Desde hace varios años, colectivos independientes impulsan una “contramarcha”, una movilización alterna que rechaza la institucionalización y, según sus organizadores, la mercantilización del evento original. Afirman que la marcha oficial ha perdido su esencia política y conmemorativa, que tuvo sus raíces en los disturbios de Stonewall de 1969, para convertirse en una vitrina de visibilidad para marcas, partidos políticos y figuras públicas.
Los impulsores de la contramarcha critican el papel del Estado en materia de derechos LGBTIQ+, argumentando que hay una grave desconexión entre los discursos institucionales y la realidad de violencia que sigue afectando a personas diversas en Colombia.
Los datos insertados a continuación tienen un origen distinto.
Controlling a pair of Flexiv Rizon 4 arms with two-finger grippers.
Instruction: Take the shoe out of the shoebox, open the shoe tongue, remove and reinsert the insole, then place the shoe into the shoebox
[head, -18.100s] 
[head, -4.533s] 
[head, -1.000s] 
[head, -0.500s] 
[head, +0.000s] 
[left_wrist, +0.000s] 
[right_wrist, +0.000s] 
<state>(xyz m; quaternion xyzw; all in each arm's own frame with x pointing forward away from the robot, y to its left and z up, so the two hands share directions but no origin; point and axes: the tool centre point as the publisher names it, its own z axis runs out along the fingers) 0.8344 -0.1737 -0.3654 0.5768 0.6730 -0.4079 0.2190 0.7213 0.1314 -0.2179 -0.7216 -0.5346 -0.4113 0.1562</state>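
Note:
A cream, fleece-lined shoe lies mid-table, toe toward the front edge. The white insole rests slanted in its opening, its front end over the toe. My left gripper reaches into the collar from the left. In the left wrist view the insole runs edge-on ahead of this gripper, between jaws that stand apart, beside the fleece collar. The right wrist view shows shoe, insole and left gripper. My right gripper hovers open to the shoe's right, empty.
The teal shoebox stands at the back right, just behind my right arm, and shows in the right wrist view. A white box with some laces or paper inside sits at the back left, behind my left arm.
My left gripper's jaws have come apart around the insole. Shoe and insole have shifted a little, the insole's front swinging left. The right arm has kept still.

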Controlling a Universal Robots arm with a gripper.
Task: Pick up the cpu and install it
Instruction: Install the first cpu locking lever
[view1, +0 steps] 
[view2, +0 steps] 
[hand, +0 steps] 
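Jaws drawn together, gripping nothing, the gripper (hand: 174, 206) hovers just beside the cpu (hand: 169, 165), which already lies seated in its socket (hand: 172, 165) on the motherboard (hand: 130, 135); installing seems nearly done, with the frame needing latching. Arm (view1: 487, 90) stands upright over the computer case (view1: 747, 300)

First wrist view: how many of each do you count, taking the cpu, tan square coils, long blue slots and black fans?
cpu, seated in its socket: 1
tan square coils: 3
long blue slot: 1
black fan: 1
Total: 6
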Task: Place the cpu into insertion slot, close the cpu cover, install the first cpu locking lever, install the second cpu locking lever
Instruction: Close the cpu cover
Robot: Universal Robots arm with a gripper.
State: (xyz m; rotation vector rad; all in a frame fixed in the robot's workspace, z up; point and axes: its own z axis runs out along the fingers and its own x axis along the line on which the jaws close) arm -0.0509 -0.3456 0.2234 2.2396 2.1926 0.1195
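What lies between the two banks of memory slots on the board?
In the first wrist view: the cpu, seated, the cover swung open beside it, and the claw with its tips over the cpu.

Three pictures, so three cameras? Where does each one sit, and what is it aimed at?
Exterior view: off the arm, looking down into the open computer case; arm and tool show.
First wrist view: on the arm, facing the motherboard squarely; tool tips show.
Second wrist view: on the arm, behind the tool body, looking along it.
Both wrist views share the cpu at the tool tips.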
Hasta el 18 de junio, reportan al menos 45 asesinatos motivados por razones de orientación sexual o identidad de género.
Frente a las críticas, voceros de la marcha oficial aseguran que no existen patrocinadores formales, y que cualquier organización o partido tiene derecho a participar, siempre que no infrinjan normas como la propaganda política. Subrayan que el espacio público está abierto a todos.
Ambas movilizaciones coinciden en fecha, pero tienen diferencias claras en su visión del activismo: una más institucional y otra más contestataria, con un fuerte enfoque en la denuncia social y la acción política.